BuckleBoy
Gold Member
Mainedigger said:To call the Stars and Bars racist is total crapola...Slavery was practiced and totally accepted by many of the founding fathers and was in practice when this country was founded and on going before the civil war in both the South AND North. Thus if the Stars and Bars are racist then so are the Stars and Stripes. The Civil War started over state rights and tarrifs....slavery was NOT an issue or a cause for the start of the war. Neither side was initially fighting to free or hold the slaves. In fact once slavery became an issue later in the war many Union soldiers deserted or threatened to desert. The abolitionists made slavery a cause, but it was not the reason the war started. The only time it should (and is) be illegal to fly the Confederate flag (or any other flag) is if it is flown over the Stars and Stripes.
Could I kindly clarify two things? First, the Confederate Flag pictured above is Not the "Stars and Bars." The Stars and Bars were actually the first National Flag of the Confederacy. It had three stipes and seven stars, keeping the same general look as the the North's flag during the same time. (More stars were added as more states seceeded.)
You are absolutely correct in that the CW was fought over states' rights--the main one being whether states could choose whether they wanted to be "slave states" or "free states" and whether territories could choose--and believe me, the white plantation owners wanted them to be slave states--as many as possible from the new West which had just opened up. Part of this was because the South got more representation based on population which included their slave "property," even when that "property" couldn't vote. So just to make it clear--Slavery wasn't the specific issue--but the ability for the South to dominate the Union in terms of representation, power, and economy through the spread of slavery was. (Look at how many of the first 10 Presidents were from Slave States, for example.) As I recall, the South also produced over 80% of the World's cotton on the eve of the war. The power struggle had been festering for decades--a complicated issue that was economic, social, and within the last three decades before the war--moral as well (due to the Abolitionists and their sympathizers). The Founding Fathers were aware of this, even though most of them held slaves. There had always been an intentionally even balance between slave and free states in the Union, as new states were formed.
States' and Territories rights to choose for themselves about Slavery was one of the BIG platform issues for both parties in the election of 1860. If you read Lincoln's "A House Divided" speech, that is clear--and of course it is all over the contemporary Democrats' speeches. Remember the Missouri Compromise? Bleeding Kansas? The right to choose upset the balance in power--in effect since the country's founding--and both sides North and South (which had traditionally been polarized by their differences in economy as well as their stance on Slavery and "property") began to see the other as attacking or defending the institution of slavery. Slaveholders rushed westward both for the new, cheap land, and also to ensure that the political machinery was in place for the state to choose to be a Slave State.
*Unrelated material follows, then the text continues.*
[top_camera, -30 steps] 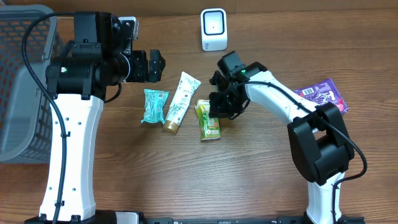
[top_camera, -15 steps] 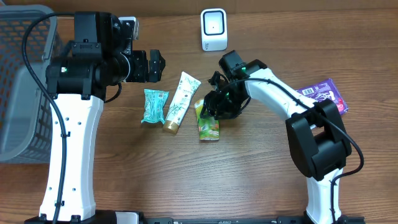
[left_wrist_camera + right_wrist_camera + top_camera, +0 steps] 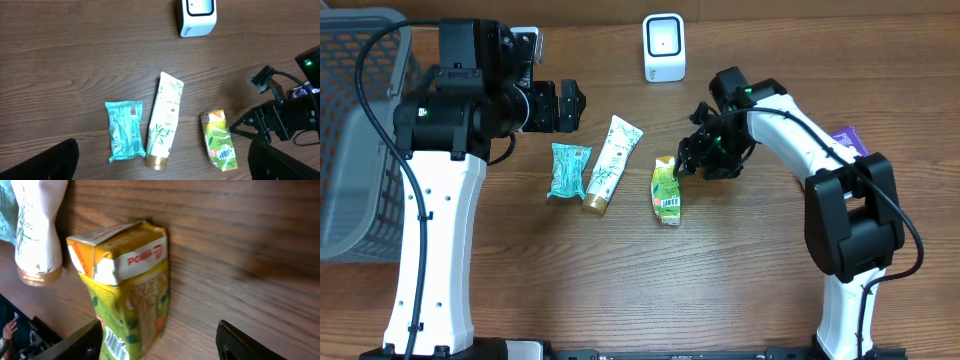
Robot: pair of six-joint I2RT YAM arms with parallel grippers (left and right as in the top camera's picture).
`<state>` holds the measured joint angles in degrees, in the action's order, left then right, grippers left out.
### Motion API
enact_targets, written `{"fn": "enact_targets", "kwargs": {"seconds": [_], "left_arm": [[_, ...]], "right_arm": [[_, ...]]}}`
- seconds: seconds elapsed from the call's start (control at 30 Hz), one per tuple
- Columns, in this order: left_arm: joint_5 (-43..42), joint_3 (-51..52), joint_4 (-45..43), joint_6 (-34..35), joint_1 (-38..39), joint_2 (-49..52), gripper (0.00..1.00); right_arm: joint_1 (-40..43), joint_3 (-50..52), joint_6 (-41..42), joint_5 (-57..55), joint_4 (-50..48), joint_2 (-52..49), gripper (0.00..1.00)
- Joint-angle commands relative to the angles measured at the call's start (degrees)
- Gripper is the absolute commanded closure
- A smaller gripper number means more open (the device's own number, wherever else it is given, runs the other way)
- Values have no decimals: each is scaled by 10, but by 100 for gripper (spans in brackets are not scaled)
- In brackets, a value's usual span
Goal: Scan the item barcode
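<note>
- Basket (image 3: 350, 150) of grey mesh sits at the far left of the table (image 3: 520, 290), beyond the left arm and well apart from the left pincer (image 3: 572, 105).
- Left pincer hangs above the wood with its tips pointing toward the middle. In the wrist view its fingers (image 3: 50, 162) stand wide apart with nothing between them.
- Teal packet (image 3: 568, 170) lies flat on the near side of that pincer in the overhead view, close to it but not touching.
- White tube (image 3: 612, 150) lies just beside the teal packet on its right, gold cap toward the near edge, between the two pincers and closer to the left one.
- Scanner (image 3: 663, 47), a small white box, stands at the far edge, apart from both pincers and roughly midway between them.
- Juice carton (image 3: 666, 188), green and yellow, lies on its side just left of the right pincer (image 3: 703, 165), its barcode (image 3: 226, 152) facing up at the end farther from the scanner.
- Right pincer sits low over the table with its fingers apart, clamped on nothing. Its wrist view shows the juice carton's folded top ahead and off toward one finger, with bare wood between it and the other finger (image 3: 250, 342). Whether the nearer finger touches the carton cannot be told.
- Purple packet (image 3: 845, 138) lies well to the right of that pincer, mostly hidden behind the right arm.
</note>
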<state>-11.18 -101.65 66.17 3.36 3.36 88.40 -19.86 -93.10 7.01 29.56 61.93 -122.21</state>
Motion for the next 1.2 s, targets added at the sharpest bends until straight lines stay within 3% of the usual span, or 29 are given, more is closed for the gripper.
{"fn": "enact_targets", "kwargs": {"seconds": [0.0,0.13,0.53,0.7,0.87,1.07,1.17], "left_arm": [[-4,-6,-1,9,0,1,0],[-4,-6,-1,9,0,1,0],[-4,-6,-1,9,0,1,0],[-4,-6,-1,9,0,1,0],[-4,-6,-1,9,0,1,0],[-4,-6,-1,9,0,1,0],[-4,-6,-1,9,0,1,0]], "right_arm": [[9,-4,-16,-3,-23,22,24],[9,2,-43,12,-58,19,24],[-19,31,-23,5,-195,13,28],[-60,31,37,-101,-193,1,28],[-77,30,114,-214,-192,-3,39],[-53,23,166,-262,-137,-2,62],[-38,6,184,-265,-75,-2,63]]}}
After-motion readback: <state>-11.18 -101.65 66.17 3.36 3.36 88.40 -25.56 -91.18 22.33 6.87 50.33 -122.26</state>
For the South, this was not an issue of "property"--but one of economic independence and power! The Supreme Court and Federal Government had already upheld the South's rights to "slave property" in the Dred Scott decision. And the institution of slavery was in no way in immediate danger in the South (to threaten that in peacetime would've been a serious economic blunder for the economy of the Union as a whole). So in that regard, the issue of slavery cannot be listed as a "cause" for the war, as you've said--However, the aversion of many in the North to allowing the institution to expand throughout the West was seen as a trampling of the South's rights to self-governance and power in government.
And you are correct that the Abolitionists--especially Douglass and John Brown--polarized the public even more on the issue.
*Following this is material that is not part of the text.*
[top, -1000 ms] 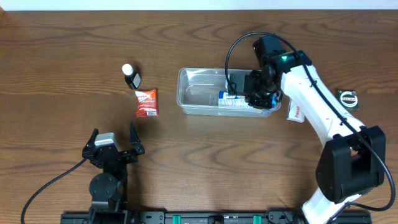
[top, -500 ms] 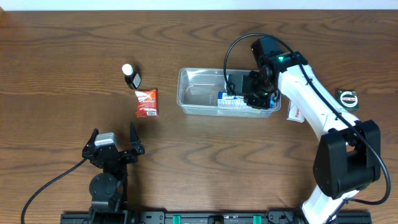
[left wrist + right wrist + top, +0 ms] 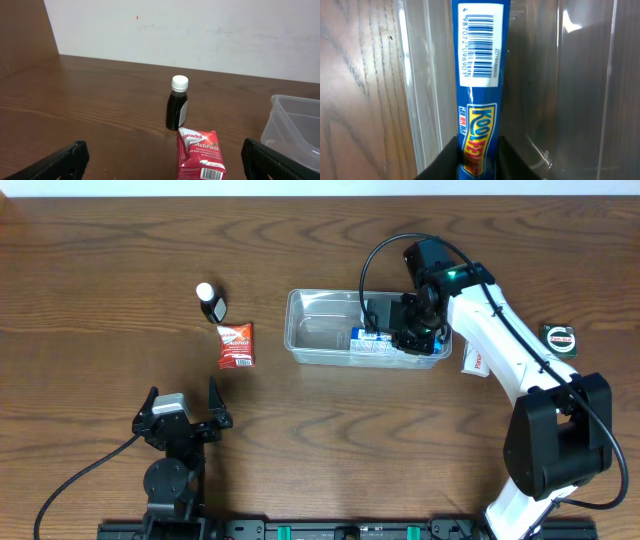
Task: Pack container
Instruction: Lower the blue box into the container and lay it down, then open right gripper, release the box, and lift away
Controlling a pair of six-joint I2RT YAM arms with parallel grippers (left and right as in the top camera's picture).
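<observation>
One clear, rimmed rect. container [image 3: 320, 330] is seen mid-worktop [image 3: 100, 280], right end hidden under the right tool [image 3: 415, 338], set astride a blue pack [image 3: 372, 342] inside; grip can't be told. The left tool [image 3: 183, 402] is spread wide, empty.

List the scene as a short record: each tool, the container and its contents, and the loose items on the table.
left tool: open, empty, on the near side of the table
right tool: inside the container's right end, fingers flanking the blue box; grip unclear
container: clear tub, holds the blue box lying along its near wall
left of container: dark bottle upright, red packet lying flat
right of container: white packet, round black item
</observation>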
One of the primary causes of the war was actually Lincoln's election to office itself. Southern States saw the election results as the end of their rights--as well as their domination of the political and economic scene--in part because of the growing concern on both sides about the future of slavery (and with it, economy, property, lifestyle, wealth, and political monopoly by plantation owners). Most of the states that seceeded did so in the months immediately following the election, before Lincoln was actually sworn in.
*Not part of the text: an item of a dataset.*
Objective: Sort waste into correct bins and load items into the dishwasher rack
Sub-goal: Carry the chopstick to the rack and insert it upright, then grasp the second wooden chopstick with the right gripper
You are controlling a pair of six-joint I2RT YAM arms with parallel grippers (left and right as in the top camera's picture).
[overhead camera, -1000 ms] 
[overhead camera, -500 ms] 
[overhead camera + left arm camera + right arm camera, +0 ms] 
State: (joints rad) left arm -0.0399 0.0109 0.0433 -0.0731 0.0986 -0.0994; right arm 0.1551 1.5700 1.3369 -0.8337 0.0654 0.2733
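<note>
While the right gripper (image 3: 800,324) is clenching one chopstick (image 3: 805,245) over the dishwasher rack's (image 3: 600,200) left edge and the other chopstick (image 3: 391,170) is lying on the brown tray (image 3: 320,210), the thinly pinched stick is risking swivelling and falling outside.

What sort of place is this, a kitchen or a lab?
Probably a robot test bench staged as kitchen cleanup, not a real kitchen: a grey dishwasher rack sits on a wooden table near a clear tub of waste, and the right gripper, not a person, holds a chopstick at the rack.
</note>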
While I can't sympathize with the Causes of the South's secession--I can CERTAINLY admire the courage and bravery it took to do so in the face of such odds.
P.S.--
The quote from Lincoln in the reply above this one is pretty cool... I didn't know that one--but he was right about the principles in that quote. LOL Kind of interesting in light of that quote the fact that he let the secession happen peacefully (even though he did denounce the right to seceed in his first inaugural speech! ).